If data is lost through a compromise directly from the company or from third party vendors doing business with the company, it is crucial this information be immediately available and used in protecting the consumer, company, and worldwide merchants from losses. Utilization of a multi-level and multi-dimensional system that also utilizes an automated secondary system for anomalies in recognizing separate transactions has increased advantages in stopping fraudulent transactions especially after a breach has occurred.
A flaw that I have unfortunately seen a number of times when I have reviewed the security of systems, are systems that are not “locked down”. Locking down a system to an individual as well as locking that individuals access to sensitive data to a single work station will not only protect the company but will protect every employee. Companies have asked “what about shared computers” as many companies or institutions currently employ to save money. Locking down a system in a prescribed manner requires a person’s access to sensitive data be controlled by not only recognizing the parties’ passwords but also a stations distinctive address. This does not mean that a party could not use another work station but by locking a system to the individual’s level of sensitive data permission to a single station, it would also restrict the level of information that could be viewed at a different work station.
A review of personal items that should be allowed to be accessed during work hours should also be a priority to companies. Cell phones are capable of taking and transmitting pictures around the world in just a few seconds. What might look like someone making a call could really be someone transmitting pictures of sensitive data. Ipods are storage devices and if proper detection software for items being plug into a system is not in place large quantities of data can be lost. This is also true with USB devices that are small and hard to detect.
Access to customers’ sensitive data should never be allowed outside of the company. This includes allowing laptops or other storage devices to be taken out of the office if this information is stored on the device. A number of reports have indicated the loss of these devices and the information contained on them. If access is needed outside of the companies or institutions location then an external lockdown procedure similar to the internal procedure should be required. These external sites should also be monitored by internal personnel and special login procedures as well as a secondary validation procedure put in place each time the external system is utilized.
Not taking steps beyond using current software and personnel to try and protect a company’s data from being stolen and the potential that information could be used for fraud has resulted in hundreds of millions of people to be affected. A data intrusion can be devastation to a company’s bottom line so investing in someone to suggest a few extra steps of protection can in fact save a company time and money.
Examining how to protect your business data and your customers’ information requires looking beyond normal operating procedures companies employ. Protecting sales with a variety of procedures is paramount to protecting not only your company reputation and sales but the customers’ data. The problem, I see, with last minute measures being taken by the companies and organizations is that the efforts are trying to give two-dimensional protection in a three-dimensional world.
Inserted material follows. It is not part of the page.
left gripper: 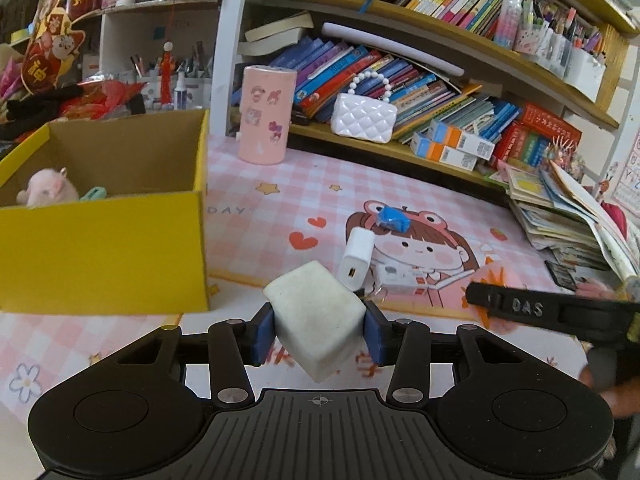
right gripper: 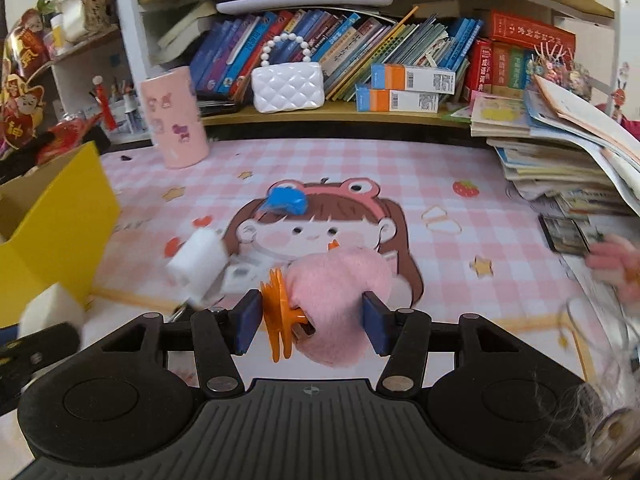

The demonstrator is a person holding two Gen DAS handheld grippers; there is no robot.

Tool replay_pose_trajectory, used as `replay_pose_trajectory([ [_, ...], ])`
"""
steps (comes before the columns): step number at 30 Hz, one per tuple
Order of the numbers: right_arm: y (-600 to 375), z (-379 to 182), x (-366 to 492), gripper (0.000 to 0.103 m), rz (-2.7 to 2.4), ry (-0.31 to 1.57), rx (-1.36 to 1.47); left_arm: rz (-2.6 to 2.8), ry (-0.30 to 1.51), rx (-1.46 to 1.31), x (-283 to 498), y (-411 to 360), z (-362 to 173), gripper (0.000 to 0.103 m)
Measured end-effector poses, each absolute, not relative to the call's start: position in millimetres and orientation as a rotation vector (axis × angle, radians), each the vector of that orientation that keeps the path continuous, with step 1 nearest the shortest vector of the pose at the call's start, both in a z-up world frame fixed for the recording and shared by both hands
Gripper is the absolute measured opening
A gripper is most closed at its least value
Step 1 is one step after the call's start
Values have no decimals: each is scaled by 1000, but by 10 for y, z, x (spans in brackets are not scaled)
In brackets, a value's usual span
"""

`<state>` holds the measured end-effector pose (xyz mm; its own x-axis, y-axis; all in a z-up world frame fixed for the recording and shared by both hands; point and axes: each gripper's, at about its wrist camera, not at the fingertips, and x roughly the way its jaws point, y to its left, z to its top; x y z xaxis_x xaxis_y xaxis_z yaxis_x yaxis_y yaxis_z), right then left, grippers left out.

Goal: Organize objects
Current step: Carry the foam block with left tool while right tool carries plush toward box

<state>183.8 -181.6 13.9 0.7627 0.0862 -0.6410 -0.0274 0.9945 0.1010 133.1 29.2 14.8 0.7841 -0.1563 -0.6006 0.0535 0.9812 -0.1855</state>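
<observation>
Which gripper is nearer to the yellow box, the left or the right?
Left. The left gripper hangs just beside the yellow box; the right gripper is farther, beyond the left one.

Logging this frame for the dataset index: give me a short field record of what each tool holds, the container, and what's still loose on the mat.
left tool: shut on white foam cube, lifted off the mat
right tool: shut on pink fuzzy hair clip with orange claw
container: yellow cardboard box, open top, at the left
box contents: pink plush toy; a teal item beside it, unclear
loose on mat: white charger plug; small blue object
surface: pink checked cartoon mat
</observation>
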Motion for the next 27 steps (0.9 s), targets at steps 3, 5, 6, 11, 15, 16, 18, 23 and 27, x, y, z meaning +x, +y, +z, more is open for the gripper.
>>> replay_pose_trajectory([
  [3, -1633, 181, 1564, 51, 81, 717, 70, -126, 665, -167, 1189, 382, 133, 43],
  [5, -1479, 191, 1374, 51, 114, 726, 48, -131, 665, -176, 1083, 451, 124, 43],
  [6, -1405, 195, 1299, 51, 132, 728, 35, -132, 665, -181, 1028, 491, 118, 43],
  [11, -990, 232, 1007, 51, 233, 714, -57, -105, 653, -203, 795, 731, 134, 43],
  [15, -744, 254, 870, 51, 269, 707, -78, -51, 638, -218, 598, 976, 165, 43],
  [16, -673, 252, 828, 51, 278, 711, -81, -35, 638, -222, 538, 1048, 169, 43],
  [18, -568, 250, 772, 51, 295, 718, -83, -11, 636, -223, 422, 1170, 171, 43],
  [23, -289, 253, 591, 51, 333, 719, -87, 25, 635, -222, 187, 1385, 186, 42],
  [27, -80, 241, 445, 51, 366, 724, -92, 46, 628, -214, -11, 1538, 199, 42],
])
The best explanation I can come up with to explain my version of two-dimensional protection is, many companies are still using systems developed over the last few decades, to protect parties known to the company or that have a relationship with the company. Our new three-dimensional world now allows buyers to be completely anonymous but the buyer may use any identity that they wish to and you as the company need to just take their word for it or risk upsetting a potentially good customer. It use to be buyer beware, today’s world is turning into company beware
Companies should consider the following. Companies should store personal and sensitive data on a system separate from the system(s) that are accessible or used by parties outside the organization or normal internet use by company personal in their daily duties. This secondary system should have lockdown procedures to only allow transfer of sensitive or personal data to the system, not from the system except to authorized personnel within the company. The lockdown should also restrict the authorized personnel to access this information on separate system(s) that is not directly or indirectly connected to any outside system. Protection programs utilized by these systems need to recognize protecting the individual purchasing patterns and not a general review of information that is deemed “looks like it is safe”.
Consumers and companies also need to take steps to protect themselves and should request automatic notification updates from the various financial institutions and credit card companies they may use. Request when accounts are logged on as well as when purchases or other transactions are above specific amounts or outside of the normal purchasing patterns. For some parties this may involve receiving a number of notifications per day and my recommendation is not to just glance at them or ignore them. If the financial institution and credit card company is unable to supply this information to you to protect you then consider either changing to another company or minimizing use of them.
Fraud and data protection is a process that companies believe they are properly investing in until a loss occurs. Because of the many high profile losses more attention has been given to making systems safer. Unfortunately data losses are still happening daily and some losses are happening to the same companies multiple times.
The goal needs to be making the process and software program protect at a more granular level that does not affect the party making the purchase but still has an extremely high level of fraud and data protection. As previously stated in this series, Utilization of a multi-level and multi-dimensional system that also utilizes an automated secondary system for anomalies in recognizing separate transactions has increased advantages in stopping fraudulent transactions especially after a breach has occurred.